-- What the task asks --
From the material that follows, count the lines with the word "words" in them. Reply with the number only.

╭──

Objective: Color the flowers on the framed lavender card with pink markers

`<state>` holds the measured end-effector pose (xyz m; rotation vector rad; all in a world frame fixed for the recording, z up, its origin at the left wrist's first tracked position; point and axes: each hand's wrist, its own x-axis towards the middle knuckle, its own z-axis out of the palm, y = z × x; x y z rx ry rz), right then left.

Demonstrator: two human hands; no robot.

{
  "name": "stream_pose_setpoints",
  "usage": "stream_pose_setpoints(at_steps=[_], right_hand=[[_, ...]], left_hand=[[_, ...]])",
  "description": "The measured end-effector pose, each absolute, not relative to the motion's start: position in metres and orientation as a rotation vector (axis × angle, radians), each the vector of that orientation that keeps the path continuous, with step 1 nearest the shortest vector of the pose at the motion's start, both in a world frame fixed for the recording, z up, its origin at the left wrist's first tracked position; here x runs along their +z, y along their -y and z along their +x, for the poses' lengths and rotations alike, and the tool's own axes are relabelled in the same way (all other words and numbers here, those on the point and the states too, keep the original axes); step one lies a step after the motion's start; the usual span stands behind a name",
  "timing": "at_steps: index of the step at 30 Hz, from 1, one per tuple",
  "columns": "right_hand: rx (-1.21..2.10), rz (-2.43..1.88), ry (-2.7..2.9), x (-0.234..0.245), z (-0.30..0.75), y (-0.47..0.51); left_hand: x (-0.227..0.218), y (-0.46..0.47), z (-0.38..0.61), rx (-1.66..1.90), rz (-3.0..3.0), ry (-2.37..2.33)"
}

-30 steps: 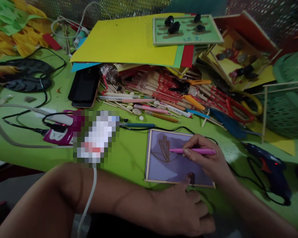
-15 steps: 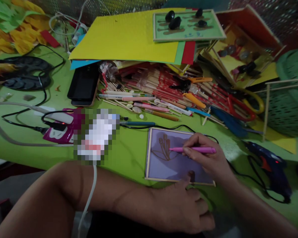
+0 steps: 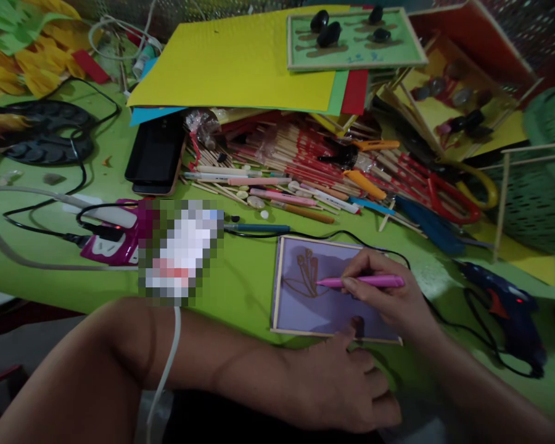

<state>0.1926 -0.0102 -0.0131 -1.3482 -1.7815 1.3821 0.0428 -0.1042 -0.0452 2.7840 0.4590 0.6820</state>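
A purple board with a thin wooden frame [image 3: 300, 317] lies on the green table near its front edge. It bears a brown drawing of flowers and leaves [image 3: 308, 271]. My right hand [image 3: 386, 293] is closed around a pink marker [image 3: 379, 281], its tip at the drawing's stems and right leaf. At the board's front edge, my left hand [image 3: 337, 385] rests with its thumb on the frame and its other fingers curled below it. Whether those fingers reach under the board is hidden.
A glue gun [image 3: 504, 314] with its red light on lies at the right. Behind the board are pens and sticks [image 3: 300, 148], scissors [image 3: 457, 203] and coloured paper [image 3: 240, 61]. A power strip [image 3: 111, 240], a cable and a blurred-out phone [image 3: 182, 253] are at the left.
The marker tip has shifted slightly down along the drawing. My left hand holds its place at the board's edge, and the camera view has tilted a little.
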Motion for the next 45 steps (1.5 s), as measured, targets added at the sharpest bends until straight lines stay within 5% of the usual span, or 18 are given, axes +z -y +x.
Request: stream_pose_setpoints(at_steps=[45], right_hand=[[1.316, -1.357, 1.614, -0.029, 0.182, 0.001]], left_hand=[[-0.052, 0.108, 0.047, 0.685, 2.834, -0.474]])
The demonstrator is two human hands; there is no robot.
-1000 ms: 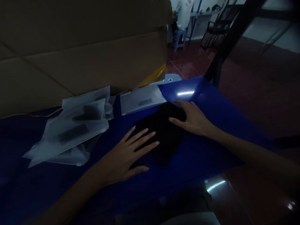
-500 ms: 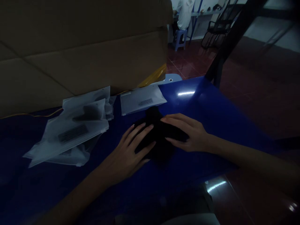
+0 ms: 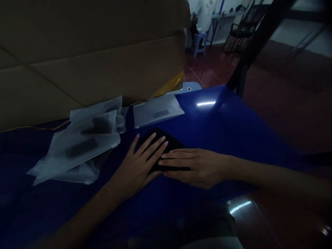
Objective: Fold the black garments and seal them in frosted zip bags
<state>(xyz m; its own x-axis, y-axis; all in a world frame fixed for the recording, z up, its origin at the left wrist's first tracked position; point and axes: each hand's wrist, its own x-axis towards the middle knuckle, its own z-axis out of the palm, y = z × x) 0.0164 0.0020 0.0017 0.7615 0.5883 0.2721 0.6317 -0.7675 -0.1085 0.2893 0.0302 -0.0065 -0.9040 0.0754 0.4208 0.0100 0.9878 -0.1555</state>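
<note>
1. Head view, the hands: the person's left hand (image 3: 137, 166) lies flat, palm down, with its fingers spread wide across a folded black cloth (image 3: 169, 143). The right hand (image 3: 197, 167) comes in from the right side, also flat and palm down, its fingers held close together over the cloth's near part. Neither hand is closed around anything; both simply lie open on top. The right fingertips sit just beside the left fingers.
2. Head view, the cloth: it lies flat on a blue table (image 3: 228, 131), mostly covered by both hands, and its straight folded edges show between them.
3. Head view, the things about it: a frosted plastic zip bag (image 3: 155, 110) lies just beyond the cloth. A loose pile of similar bags (image 3: 83, 145) lies to the left. Behind them stands a large cardboard box (image 3: 90, 58), with a yellow cable (image 3: 44, 128) running along the table beside it.
4. Head view, the background: past the table, on a red tile floor (image 3: 210, 69), a person in a white shirt (image 3: 203, 15) sits on a blue plastic stool (image 3: 199, 43).
</note>
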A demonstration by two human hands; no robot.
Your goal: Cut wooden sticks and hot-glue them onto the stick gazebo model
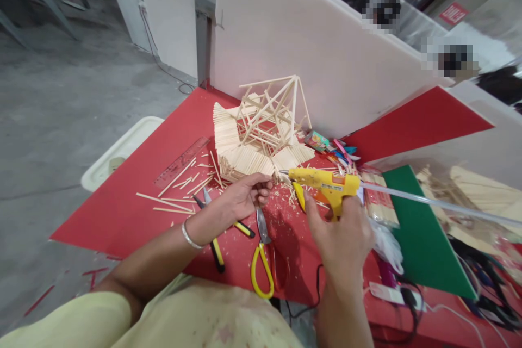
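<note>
My right hand (345, 236) grips a yellow hot glue gun (326, 179), its nozzle pointing left. A long clear glue stick (424, 200) sticks out of the gun's back. My left hand (244, 196) is just left of the nozzle, with its thumb and fingers curled together in a pinch. Whatever they hold is too small or hidden to make out. Directly behind both hands stands a model of pale wooden sticks (247, 160), with slatted panels around its base and an open stick frame (281, 103) rising to a point.
Yellow-handled scissors (262, 274) and pliers (218, 255) lie near my body. Loose sticks (175, 201) and a clear ruler (181, 162) are on the left of the red tabletop (122, 212). Packed sticks (379, 201) and a green board (428, 234) lie right. A white partition (326, 60) rises behind.
</note>
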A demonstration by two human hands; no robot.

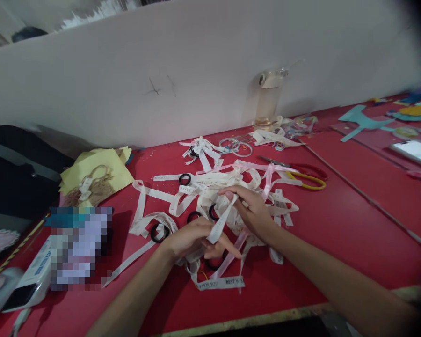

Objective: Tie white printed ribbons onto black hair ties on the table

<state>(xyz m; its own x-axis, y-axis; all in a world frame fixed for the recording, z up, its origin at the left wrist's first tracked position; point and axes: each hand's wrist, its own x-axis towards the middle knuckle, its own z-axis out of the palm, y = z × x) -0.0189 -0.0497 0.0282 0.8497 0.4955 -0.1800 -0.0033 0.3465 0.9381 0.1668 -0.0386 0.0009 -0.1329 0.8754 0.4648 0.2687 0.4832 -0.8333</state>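
Observation:
A strip of printed white ribbon (221, 223) runs between my two hands above a tangled heap of ribbon. My right hand (254, 210) pinches its upper end between thumb and fingers. The lower end meets the curled fingers of my left hand (194, 236), whose index finger points out to the right. Black rings like hair ties lie among the ribbons, one black ring (160, 232) left of my left hand and another black ring (184, 179) farther back. A pink ribbon (268, 180) crosses the heap behind my right hand.
Scissors (307, 178) with red and yellow handles lie behind the heap at right. A white ribbon bow (203, 150) and a clear bottle (267, 100) stand near the wall. Yellow paper (121, 171) with twine and a white device (35, 276) are at left; a phone (416, 153) lies far right.

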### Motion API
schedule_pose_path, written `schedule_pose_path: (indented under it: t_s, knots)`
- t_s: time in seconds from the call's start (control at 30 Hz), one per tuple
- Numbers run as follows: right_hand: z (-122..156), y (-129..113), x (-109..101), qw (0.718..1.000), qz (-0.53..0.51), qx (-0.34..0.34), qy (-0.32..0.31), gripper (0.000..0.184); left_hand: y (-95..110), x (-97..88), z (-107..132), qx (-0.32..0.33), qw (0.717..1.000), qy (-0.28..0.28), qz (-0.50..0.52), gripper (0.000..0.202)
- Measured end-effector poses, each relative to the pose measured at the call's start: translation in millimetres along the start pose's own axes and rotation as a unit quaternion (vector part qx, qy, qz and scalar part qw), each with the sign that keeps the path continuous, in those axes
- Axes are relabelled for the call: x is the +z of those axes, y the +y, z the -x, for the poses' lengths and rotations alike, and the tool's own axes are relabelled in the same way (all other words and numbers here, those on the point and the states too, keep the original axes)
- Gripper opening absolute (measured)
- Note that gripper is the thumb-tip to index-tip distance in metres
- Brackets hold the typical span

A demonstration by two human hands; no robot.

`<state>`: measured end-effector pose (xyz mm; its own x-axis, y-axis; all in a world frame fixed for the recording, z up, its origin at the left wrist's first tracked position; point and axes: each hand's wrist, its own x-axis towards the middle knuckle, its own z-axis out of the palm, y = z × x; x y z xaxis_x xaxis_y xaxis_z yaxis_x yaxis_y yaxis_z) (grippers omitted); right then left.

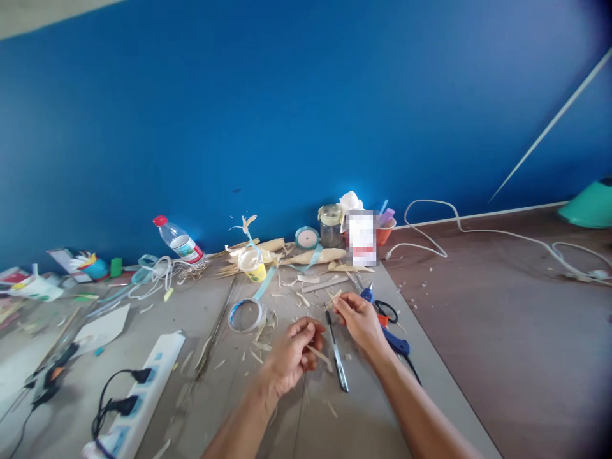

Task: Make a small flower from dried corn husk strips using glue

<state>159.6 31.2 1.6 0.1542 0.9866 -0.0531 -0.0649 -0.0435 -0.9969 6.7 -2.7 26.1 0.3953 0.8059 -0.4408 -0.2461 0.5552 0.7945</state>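
Note:
My left hand (297,354) is closed, fingers curled in, with a thin pale strip of dried husk (321,358) sticking out of it towards the right. My right hand (357,315) pinches a small pale husk piece (334,297) between thumb and fingertips. Between the two hands a black-and-clear pen (338,354) lies on the grey table. Just right of my right hand rests a blue glue gun (398,342), partly covered by the hand, beside a black ring-shaped handle (387,311). Husk scraps (302,298) are scattered in front of both hands.
A tape roll (245,316) lies left of my hands. Behind stand a yellow-white cup (253,264) with a small husk flower, a glass jar (331,226) and a tilted water bottle (179,240). A power strip (152,382) with plugs lies front left; a white cable (497,234) runs right.

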Motion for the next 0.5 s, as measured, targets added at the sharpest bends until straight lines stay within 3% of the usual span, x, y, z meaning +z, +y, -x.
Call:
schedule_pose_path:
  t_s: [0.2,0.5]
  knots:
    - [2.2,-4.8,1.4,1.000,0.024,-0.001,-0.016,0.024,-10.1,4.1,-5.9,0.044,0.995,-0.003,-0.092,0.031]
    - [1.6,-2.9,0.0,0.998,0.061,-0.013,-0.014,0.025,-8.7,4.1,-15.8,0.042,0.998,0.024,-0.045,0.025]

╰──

-- Output for this exercise --
2